Other discrete event simulators are intended to manage the systems in terms of composing schedules, assessing their feasibility, etc., such as Middelkoop and Bouwman (2000), Mera (2000)Koelemeijer (2000), Hooghiemstra (1998), Galaverna (1992), Galaverna (1992) and Dorfman and Medanic (2004).
These simulators have been developed using either a low level general language, such as C++, (Mera, 2000; Galaverna, 1992; Paloucci & Pesenti, 1999), or discrete event simulation environments; this is the case for DONS-Simulator developed in Arena© (Hooghiemstra, 1998), SIMONE develped in Entreprise Dynamics© (Middelkoop & Bouwman, 2000), which were specifically created for the Dutch railway network.
Most of the simulators described in the literature have been developed modularly, which is advantageous in several ways. It yields shorter development times, it allows separating design and implementation process, and it highly easies model verification (Hooghiemstra, 1998).
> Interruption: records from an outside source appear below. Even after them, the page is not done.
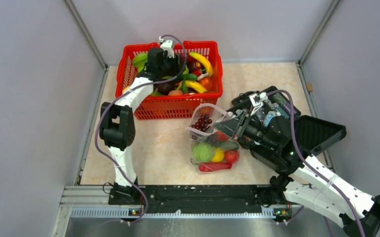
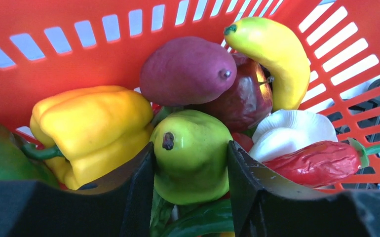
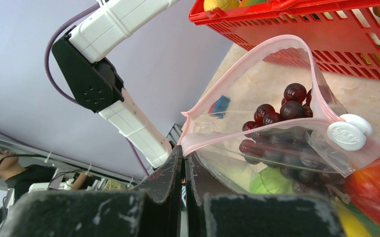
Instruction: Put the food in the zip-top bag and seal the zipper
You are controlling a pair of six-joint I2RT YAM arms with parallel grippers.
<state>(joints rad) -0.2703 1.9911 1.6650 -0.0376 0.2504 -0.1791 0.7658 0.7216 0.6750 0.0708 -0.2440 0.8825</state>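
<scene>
my left gripper point(image 2: 189, 147) is down in the red basket point(image 2: 55, 54), fingers about half open with the green pear point(image 2: 193, 163) between them, both pads against its sides. my right gripper point(image 3: 184, 154) is pinched tight on the rim of the bag point(image 3: 286, 143), holding its mouth up and open. the bag lies on the table in front of the basket, just beside the black case point(image 1: 321, 131), with grapes point(image 3: 277, 111) near the mouth and a cabbage point(image 1: 203, 151), lemon point(image 1: 218, 156), tomato point(image 1: 232, 156) and chili point(image 1: 214, 167) deeper in.

to do this well, i judge i should squeeze across the pear's widest part and lift straight up, so the yellow pepper point(image 2: 94, 128) and the red chili point(image 2: 316, 160) beside it aren't dragged along. the right hand should keep the pink zipper point(image 3: 257, 49) spread wide. the pear looks glossy and may slip.

i can't see the pear's underside or what it rests on. from above, my own arm covers it. i can't make out how firm my hold is.
</scene>
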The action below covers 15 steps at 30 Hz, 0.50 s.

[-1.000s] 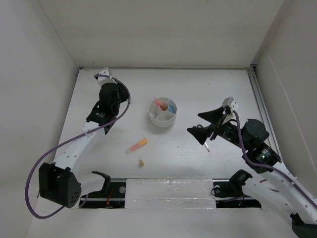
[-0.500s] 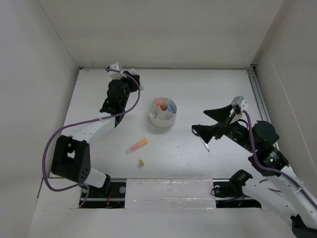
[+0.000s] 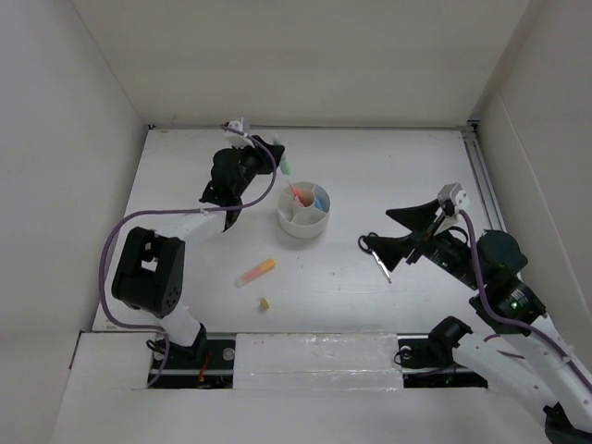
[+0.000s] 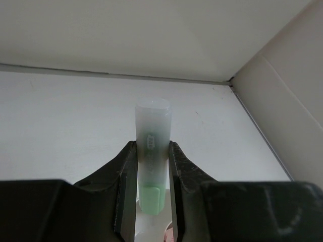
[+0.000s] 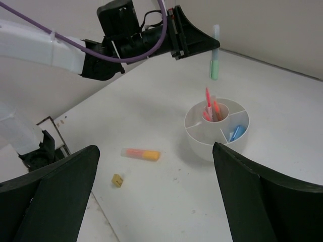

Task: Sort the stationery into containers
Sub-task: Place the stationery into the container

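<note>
My left jaws [image 4: 151, 151] are clenched across the barrel of a stubby green highlighter [image 4: 151, 138], one finger on each flat side. It hangs upright in the air, green end down, over the far half of the table [image 3: 388, 166]. It is just to the left of the round white organizer [image 3: 301, 228] and not yet above any compartment. I judge the highlighter to be light, stiff plastic with a smooth, rather slippery shell. A firm pinch across the middle of the barrel, as now, should keep it from swinging or sliding. My right jaws [image 3: 373, 228] are spread wide and grasp nothing, hovering near the right edge with black-handled scissors [image 3: 381, 266] below them. An orange highlighter [image 3: 255, 272] and a small eraser bit [image 3: 264, 302] lie toward the near edge. Pink pens and a blue highlighter are already in the organizer.
</note>
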Available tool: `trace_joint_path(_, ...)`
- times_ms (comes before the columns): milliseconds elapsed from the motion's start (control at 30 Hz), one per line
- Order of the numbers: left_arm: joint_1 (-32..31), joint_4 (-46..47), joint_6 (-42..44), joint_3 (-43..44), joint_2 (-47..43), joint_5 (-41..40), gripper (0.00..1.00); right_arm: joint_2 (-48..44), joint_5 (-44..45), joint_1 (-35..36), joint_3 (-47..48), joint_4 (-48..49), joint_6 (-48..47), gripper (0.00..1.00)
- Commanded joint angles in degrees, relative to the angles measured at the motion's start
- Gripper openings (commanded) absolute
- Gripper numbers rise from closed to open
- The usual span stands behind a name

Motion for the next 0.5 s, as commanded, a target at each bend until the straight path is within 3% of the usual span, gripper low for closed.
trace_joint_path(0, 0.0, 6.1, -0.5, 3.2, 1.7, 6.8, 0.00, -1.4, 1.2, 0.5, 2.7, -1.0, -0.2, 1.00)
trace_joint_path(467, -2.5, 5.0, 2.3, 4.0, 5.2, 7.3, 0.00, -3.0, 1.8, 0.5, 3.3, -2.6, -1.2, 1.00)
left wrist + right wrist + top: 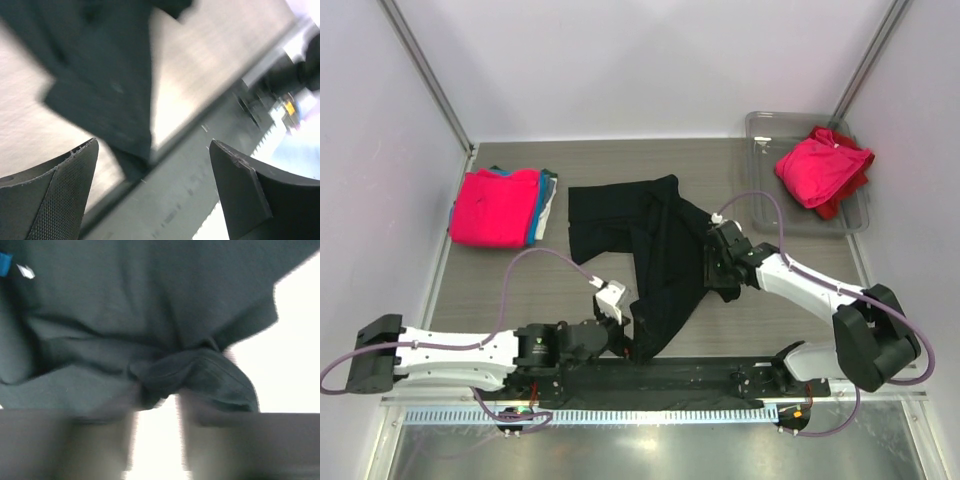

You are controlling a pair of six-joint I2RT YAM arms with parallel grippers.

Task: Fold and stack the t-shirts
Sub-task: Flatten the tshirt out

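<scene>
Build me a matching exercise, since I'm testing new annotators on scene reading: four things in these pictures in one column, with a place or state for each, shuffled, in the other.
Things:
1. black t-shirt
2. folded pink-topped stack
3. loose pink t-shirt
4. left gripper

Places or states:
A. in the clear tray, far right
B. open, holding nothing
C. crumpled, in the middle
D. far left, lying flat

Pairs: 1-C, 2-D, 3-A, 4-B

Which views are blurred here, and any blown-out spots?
Top external: sharp, evenly lit. Left wrist: black t-shirt motion-smeared, glare at lower right, fingers crisper. Right wrist: soft throughout, fingers smeared, background beside the shirt blown white.
</scene>
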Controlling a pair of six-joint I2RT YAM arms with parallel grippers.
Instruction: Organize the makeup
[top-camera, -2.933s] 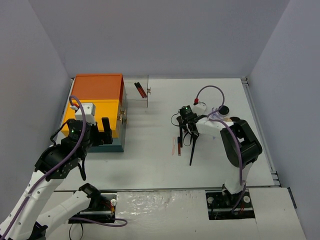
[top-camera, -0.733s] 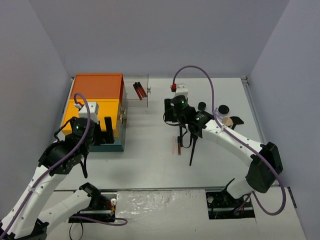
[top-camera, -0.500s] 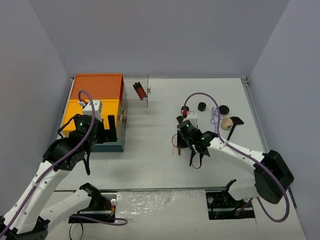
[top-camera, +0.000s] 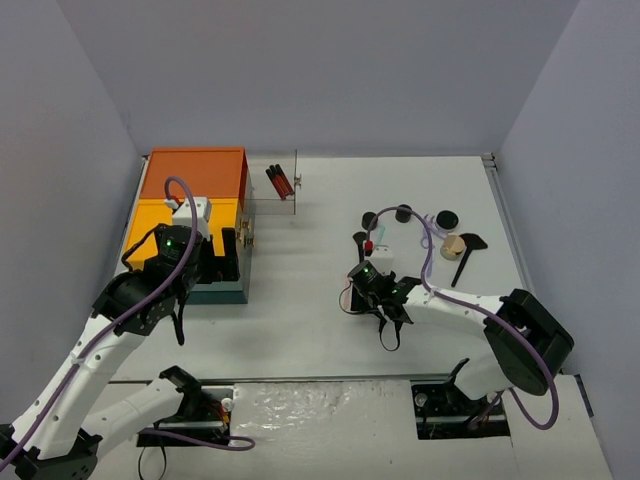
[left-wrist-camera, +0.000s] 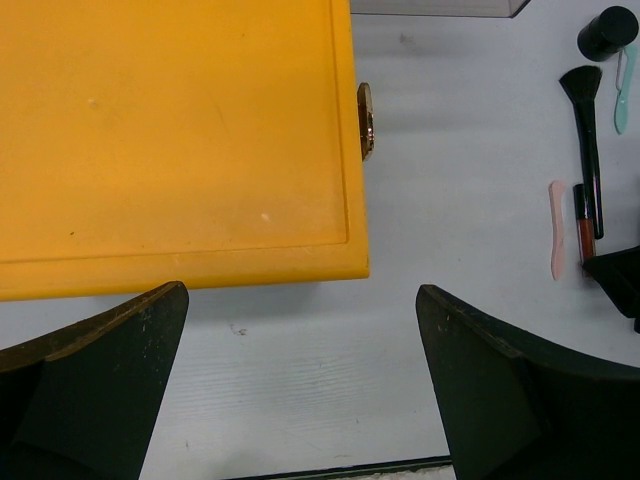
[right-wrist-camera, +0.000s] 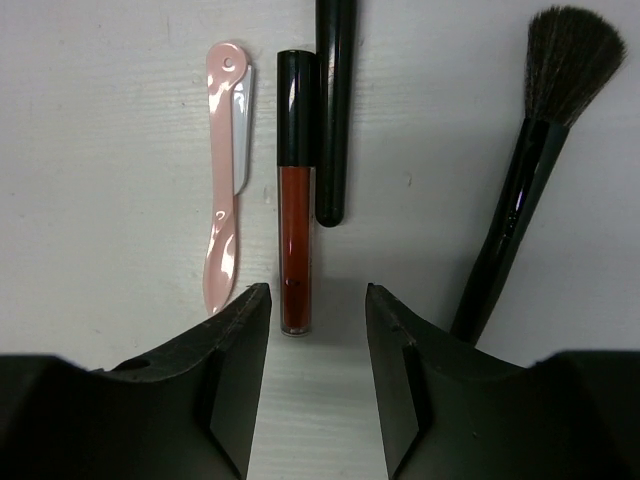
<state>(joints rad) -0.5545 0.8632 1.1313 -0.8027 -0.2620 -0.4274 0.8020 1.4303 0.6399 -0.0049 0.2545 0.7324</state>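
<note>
1. Two arms share the bench (top-camera: 300, 330) in the overhead view. The left end effector (top-camera: 222, 258) hangs at the orange-topped box (top-camera: 192, 172), and the right end effector (top-camera: 375, 303) sits low among the makeup at centre. Only this view shows the beige puff (top-camera: 452, 246) and lilac loop (top-camera: 428, 226) beyond.
2. The left wrist view shows its fingers (left-wrist-camera: 95, 380) spread wide and empty over the box's edge. A teal stick (left-wrist-camera: 621, 90) and a round black jar (left-wrist-camera: 607, 32) lie far off.
3. The right wrist close-up shows the jaws parted, gripping nothing. The end of the red gloss tube (right-wrist-camera: 297, 190) lies between them, with a pink stick (right-wrist-camera: 225, 175) just beside it and a brush (right-wrist-camera: 545, 150) apart.
</note>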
The previous simulators have three main objectives. First, assessing the robustness of schedules obtained by some other means (Gronberg, 2002; Hooghiemstra, 1998; Koelemeijer, 2000; Middelkoop & Bouwman, 2000). Second, generating schedules (Dorfman & Medanic, 2004). And third, assisting the decision making process for shunting operations (Miao, 2000).
The level of detail of all these simulators is lower than the one presented in this paper, but for the case of Miao (2000).